20 ans après, ce sont d’abord des lieux, des visages qui refont surface, comme autant de fragiles repères dans le cours de l’Histoire qui s’emballe cette année-là , 1989. Des tranches de vies bouleversées, bouleversantes, semblables à nombre de celles charriées par le déluge médiatique actuel, mais moins univoques ; à l’évidence, la guerre idéologique n’a pas rendu les armes avec la fin de la guerre froide…

Des histoires jamais simples.
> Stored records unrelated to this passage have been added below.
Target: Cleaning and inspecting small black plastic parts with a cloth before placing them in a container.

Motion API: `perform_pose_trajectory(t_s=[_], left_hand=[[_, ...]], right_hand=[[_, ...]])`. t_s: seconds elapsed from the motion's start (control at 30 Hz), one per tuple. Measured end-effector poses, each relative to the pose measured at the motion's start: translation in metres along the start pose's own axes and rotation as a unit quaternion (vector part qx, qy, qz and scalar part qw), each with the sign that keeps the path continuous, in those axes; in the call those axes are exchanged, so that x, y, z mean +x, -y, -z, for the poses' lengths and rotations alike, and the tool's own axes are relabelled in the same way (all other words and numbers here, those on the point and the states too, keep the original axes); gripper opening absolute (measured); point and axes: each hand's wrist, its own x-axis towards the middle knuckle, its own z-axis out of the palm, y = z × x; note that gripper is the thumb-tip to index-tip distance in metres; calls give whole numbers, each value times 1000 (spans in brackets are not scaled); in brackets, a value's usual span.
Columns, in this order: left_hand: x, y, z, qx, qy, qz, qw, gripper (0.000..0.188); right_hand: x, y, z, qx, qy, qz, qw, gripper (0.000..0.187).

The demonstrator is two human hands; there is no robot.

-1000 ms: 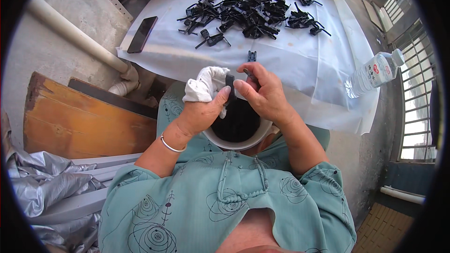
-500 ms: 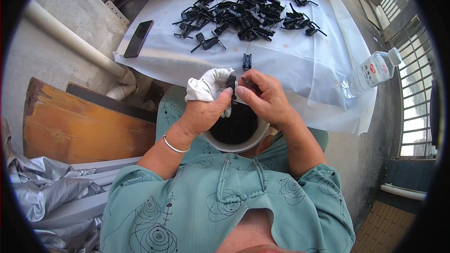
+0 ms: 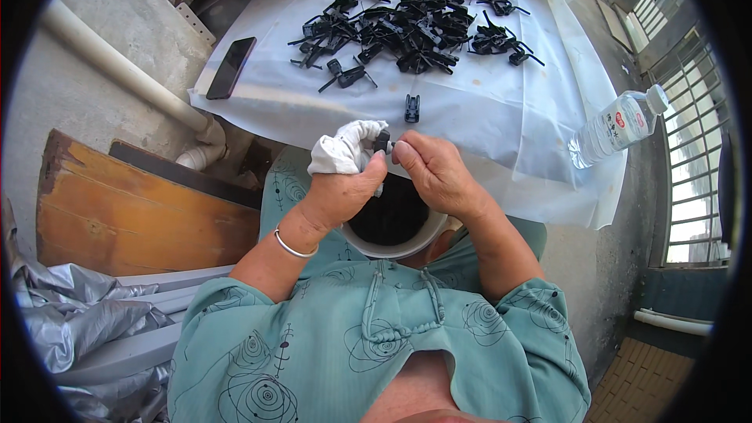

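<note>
A white bowl [image 3: 389,244] with a dark inside sits in the person's lap, right under the hands. The left hand [image 3: 338,192] is closed around a bunched white cloth [image 3: 343,150], a thin silver bangle [image 3: 291,246] on its wrist. The right hand [image 3: 435,174] is curled, its thumb and fingertips pinching a small black plastic part [image 3: 382,141] that is pressed against the cloth, just above the bowl's far rim. Beyond the hands, the desk [image 3: 501,121] is covered with a white sheet. One single black part [image 3: 412,107] lies alone near its front edge; further back spreads a heap of black parts [image 3: 415,23]. A dark phone [image 3: 231,67] lies at the sheet's left edge, and a clear water bottle [image 3: 615,125] lies on its side at the right.
</note>
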Motion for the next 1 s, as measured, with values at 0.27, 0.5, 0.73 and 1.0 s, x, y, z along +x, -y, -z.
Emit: perform_pose_trajectory(t_s=[0.27, 0.5, 0.73, 1.0], left_hand=[[1, 0, -8, 222, -48, -160, 961, 30], [-1, 5, -4, 272, -50, -176, 945, 30], [9, -5, 14, -92, 4, 35, 995, 31], [9, -8, 8, -31, 57, 33, 997, 33]], right_hand=[[-1, -15, -18, 82, -5, -79, 993, 28], [-1, -14, -26, 137, -8, -131, 982, 29], [2, -3, 8, -71, 76, -54, 993, 17], [2, -13, 6, -28, -29, 34, 999, 9]])
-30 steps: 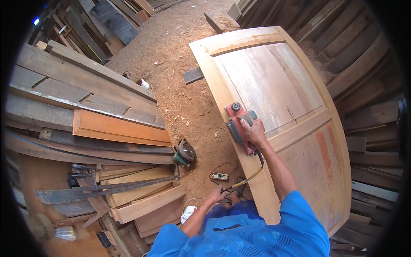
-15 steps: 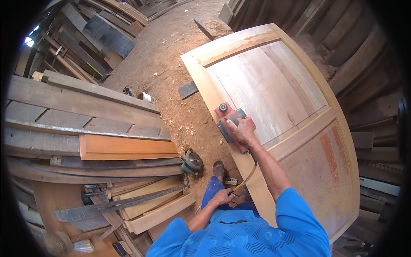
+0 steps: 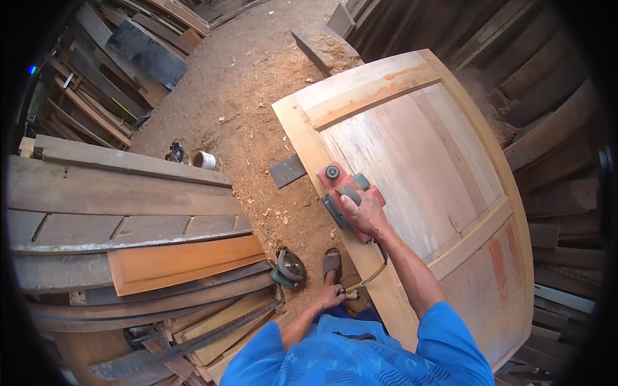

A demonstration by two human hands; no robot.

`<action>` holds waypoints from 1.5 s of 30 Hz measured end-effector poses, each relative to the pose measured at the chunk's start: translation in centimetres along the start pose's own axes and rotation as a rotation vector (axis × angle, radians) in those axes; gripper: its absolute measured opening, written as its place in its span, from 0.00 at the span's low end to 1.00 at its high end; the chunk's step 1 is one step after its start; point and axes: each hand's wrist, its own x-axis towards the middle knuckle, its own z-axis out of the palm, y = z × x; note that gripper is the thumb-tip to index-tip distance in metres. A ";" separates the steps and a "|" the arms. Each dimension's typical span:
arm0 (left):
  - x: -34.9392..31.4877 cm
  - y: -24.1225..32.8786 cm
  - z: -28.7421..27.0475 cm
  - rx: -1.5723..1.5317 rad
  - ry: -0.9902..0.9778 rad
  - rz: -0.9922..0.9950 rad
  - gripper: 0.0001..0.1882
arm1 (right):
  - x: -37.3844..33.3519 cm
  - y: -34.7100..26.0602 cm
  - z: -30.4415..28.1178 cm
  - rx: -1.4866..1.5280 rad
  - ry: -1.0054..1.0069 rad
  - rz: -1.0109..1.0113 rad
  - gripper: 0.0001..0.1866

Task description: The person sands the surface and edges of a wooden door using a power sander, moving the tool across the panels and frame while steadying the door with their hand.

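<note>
A woodworking workshop: a power planer (image 3: 335, 184) sits under the right hand (image 3: 365, 212), boards (image 3: 122, 183) lie stacked to the left, and shavings (image 3: 280, 217) litter the floor (image 3: 241, 90).

The right hand (image 3: 368, 213) covers part of the planer (image 3: 340, 201), whose underside is hidden over the door (image 3: 412, 161). The left hand (image 3: 332, 296) hides some of the cord (image 3: 373, 275). The lower edge cuts off the shirt (image 3: 380, 357); left, boards (image 3: 58, 228) vanish into the dark rim.
</note>
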 end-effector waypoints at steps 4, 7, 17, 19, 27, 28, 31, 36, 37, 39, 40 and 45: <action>1.0 2.9 -4.6 0.165 0.000 -0.002 0.19 | 4.0 -0.3 0.9 -0.008 0.060 -0.013 0.43; 1.0 4.2 -7.2 0.157 -0.026 -0.040 0.18 | 6.3 -1.2 1.4 0.009 0.081 -0.039 0.43; 0.6 8.5 -14.1 -0.069 0.069 -0.138 0.18 | 14.7 -3.9 2.0 0.020 0.121 -0.102 0.43; 1.1 7.9 -14.6 -0.053 0.119 -0.073 0.19 | 16.5 -4.7 2.2 0.055 0.113 -0.130 0.43; 1.5 13.4 -14.0 -0.131 0.441 0.035 0.31 | 24.4 -6.9 3.0 0.049 0.076 -0.131 0.40; 1.2 14.9 -14.1 -0.128 0.438 0.037 0.31 | 25.3 -7.1 2.9 0.049 0.080 -0.129 0.40; 1.3 17.8 -13.3 -0.116 0.065 -0.125 0.39 | 27.6 -9.2 2.8 0.015 0.051 -0.096 0.38; 4.1 16.9 -10.1 -0.121 0.174 -0.016 0.43 | 32.6 -11.0 4.1 -0.094 0.118 -0.113 0.35; 3.9 16.8 -9.9 -0.084 0.193 -0.021 0.41 | 33.9 -11.4 4.2 -0.127 0.146 -0.097 0.35; 4.1 16.9 -9.9 -0.061 0.202 -0.014 0.42 | 35.8 -13.0 3.9 -0.105 0.153 -0.075 0.34; 4.1 16.9 -10.0 -0.039 0.212 -0.011 0.42 | 36.5 -14.2 4.0 -0.080 0.155 -0.050 0.34; 3.5 17.5 -10.5 -0.044 0.223 0.002 0.42 | 37.9 -14.3 3.6 0.083 0.126 -0.098 0.27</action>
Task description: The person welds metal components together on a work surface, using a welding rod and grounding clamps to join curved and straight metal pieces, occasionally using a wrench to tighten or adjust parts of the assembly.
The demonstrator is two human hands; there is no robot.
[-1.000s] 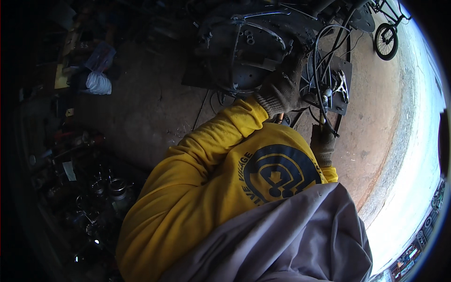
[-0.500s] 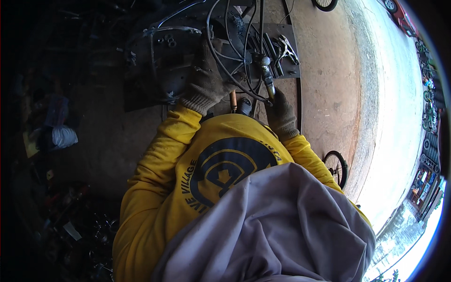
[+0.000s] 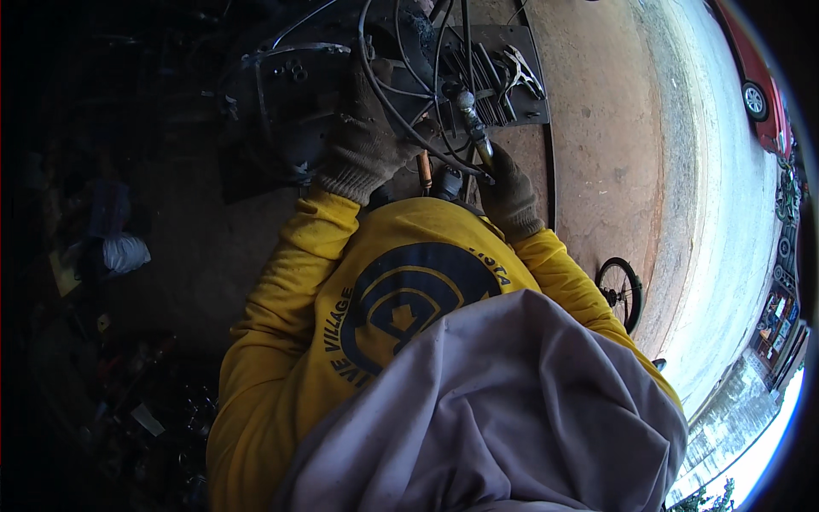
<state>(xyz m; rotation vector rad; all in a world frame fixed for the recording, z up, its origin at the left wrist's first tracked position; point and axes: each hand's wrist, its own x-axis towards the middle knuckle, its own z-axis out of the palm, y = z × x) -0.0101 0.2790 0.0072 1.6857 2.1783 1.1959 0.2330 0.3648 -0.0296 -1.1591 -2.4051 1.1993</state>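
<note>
My left hand (image 3: 363, 141), in a brown knit glove, is closed on the near left side of a dark round frame of bent metal rods (image 3: 373, 83). Its fingertips are hard to see against the dark bench. My right hand (image 3: 510, 194), also gloved, grips a hammer (image 3: 475, 128) by its handle near the frame's lower right rim. The hammer's rounded metal head points away from me, over the rods. An orange-handled tool (image 3: 425, 171) shows between my hands, just beyond my yellow shirt.
A dark metal work table (image 3: 533, 90) carries a locking clamp (image 3: 520, 72), several metal bars (image 3: 482, 72) and small nuts (image 3: 297, 72). A bicycle wheel (image 3: 620, 294) stands on the right. Farther off are a red car (image 3: 763, 94) and a roadway. A white bag (image 3: 126, 253) lies at left.
The hammer and the rod frame appear slightly farther left, with both hands keeping their holds. The view has shifted a little, and more of the red car shows on the right.
</note>
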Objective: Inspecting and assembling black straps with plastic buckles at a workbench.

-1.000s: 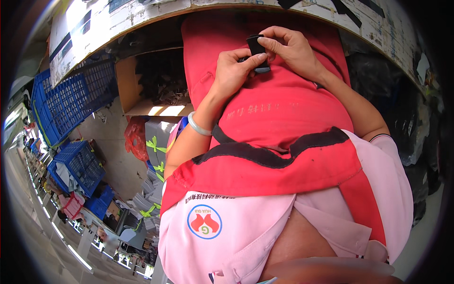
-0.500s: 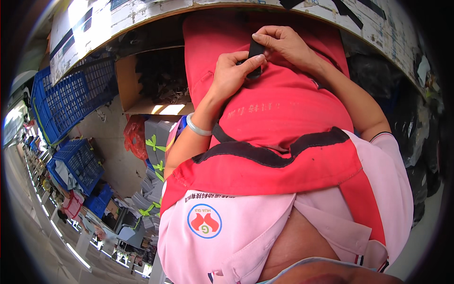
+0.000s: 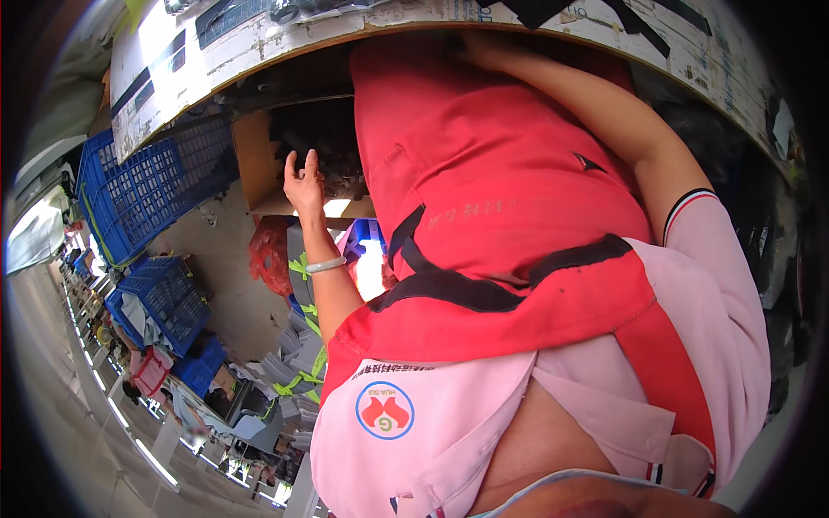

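Observation:
My left hand point(image 3: 304, 185) is off to the left, at the near side of a cardboard box point(image 3: 256, 164). Its fingers are spread and nothing shows between them. Dark scraps point(image 3: 332, 151) lie inside the box in shadow, just beyond the fingertips. My right hand point(image 3: 485, 52) reaches forward over the red apron point(image 3: 509, 147) on my lap, under the table's near edge. The fingers of that hand are hidden in the dark there, so what they touch does not show.
A white, worn tabletop point(image 3: 363, 34) runs across the front, with black strips point(image 3: 635, 26) on its right part. Blue plastic crates point(image 3: 134, 194) stand at left. A red plastic bag point(image 3: 271, 255) and grey stacks with green ties point(image 3: 302, 345) sit near my left arm.
Both hands were together over my lap, holding a small black piece. My left hand has moved left to the box and opened. My right hand has gone forward under the table edge.

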`<state>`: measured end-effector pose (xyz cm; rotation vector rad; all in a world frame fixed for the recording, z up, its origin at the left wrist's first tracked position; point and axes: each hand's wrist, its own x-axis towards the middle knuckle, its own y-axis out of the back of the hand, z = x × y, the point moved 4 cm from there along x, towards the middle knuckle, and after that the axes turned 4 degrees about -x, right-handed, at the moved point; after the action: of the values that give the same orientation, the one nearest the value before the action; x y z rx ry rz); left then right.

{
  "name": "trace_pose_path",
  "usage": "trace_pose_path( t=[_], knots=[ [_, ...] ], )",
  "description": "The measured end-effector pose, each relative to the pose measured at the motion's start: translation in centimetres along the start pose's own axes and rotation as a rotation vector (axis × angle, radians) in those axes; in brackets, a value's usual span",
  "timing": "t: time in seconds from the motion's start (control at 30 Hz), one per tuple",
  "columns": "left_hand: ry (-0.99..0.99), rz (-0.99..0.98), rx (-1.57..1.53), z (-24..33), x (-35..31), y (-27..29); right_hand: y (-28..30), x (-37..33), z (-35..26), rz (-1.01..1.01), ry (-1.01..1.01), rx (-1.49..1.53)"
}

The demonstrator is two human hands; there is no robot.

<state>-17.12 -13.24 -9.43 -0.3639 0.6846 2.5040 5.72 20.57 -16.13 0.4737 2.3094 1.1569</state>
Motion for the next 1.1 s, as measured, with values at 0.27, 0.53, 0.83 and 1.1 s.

Celle de Jürgen, jeune ouvrier ayant fui comme des milliers d’autres la RDA et ses désillusions - démocratie aux abonnés absents, anémie de l’offre de biens de consommation… Rencontré un lundi soir de manif’ monstre sur le Ring de Leipzig, cet élu communiste n’ayant pas, lui, abdiqué tout espoir dans un socialisme à visage humain. Heike et Jürgen, un couple d’amis, témoins horrifiés de la violence de la répression policière le 7 octobre au soir, et leur interrogation impuissante : “Est-ce cela le socialisme ?”.

Des histoires de rires et de larmes. Au soir du 4 novembre, l’optimisme de mon ami Thomas Neumann, graphiste et photographe d’art, l’un des organisateurs de l’immense manifestation berlinoise contre la violence et pour la démocratie. Heike, une autre Heike, une voisine, et son bonheur ivre de la liberté d’avoir pu danser toute la nuit du 9 au 10 novembre dans une discothèque “drüben”, de l’autre côté.. Les sanglots de la romancière Helga Königsdorf, entrée un temps en désespérance quand le slogan “Nous sommes un peuple” chassait définitivement “Nous sommes le peuple” dans une Allemagne déjà en marche vers sa réunification…

Désillusion, espoirs, doutes, tensions, euphorie, bonheur, tristesse, inquiétudes, chaos… Je ne sais si ces événements m’ont laissé indemne. Journaliste communiste français, à l’Humanité qui plus est, j’étais en tout cas armé pour les affronter. Ce fut même ma chance, aussi anachronique que puisse aujourd’hui paraître cet attelage de mots – journaliste communiste - devenu politiquement incorrect au temps de “la mutation”. Alors j’ai choisi de quitter ce journal – professionnellement s’entend, car il reste profondément ancré dans mon quotidien –, notamment pour ne pas avoir à “jeter le bébé avec l’eau sale du bain”, comme certains nous y invitaient.

Le journaliste ? Il a eu totalement carte blanche de sa direction pour “tout raconter”, comme disait José Fort. J’en suis toujours fier, même s’il n’y avait pas à s’en étonner plus que cela, sauf peut-être du côté de ceux qui ne voyaient en l’Humanité qu’une vulgaire feuille de propagande.

Le communiste français que j’étais (et que je suis encore), biberonné avec le Manifeste de Champigny “Pour une démocratie avancée…”, nourri aux idées du “Défi démocratique” de Georges Marchais, conforté par les ruptures du 22e Congrès du PCF, il avait des boussoles pour garder le cap dans ces rudes bourrasques de l’Histoire.

Ce qui s’écroulait, ce n’était pas son modèle, ce n’était pas son monde, même si, dans bien des domaines –santé, éducation, droit des femmes, logement, plein emploi…–, il donnait à voir en partie l’esquisse d’un autre monde possible, plus juste. Pour moi, le communisme, le communisme véritable synonyme de liberté, de démocratie, de justice, de paix, reste plus que jamais à l’ordre du jour de l’avenir de l’humanité. J’en suis persuadé, à plus forte raison 20 ans après.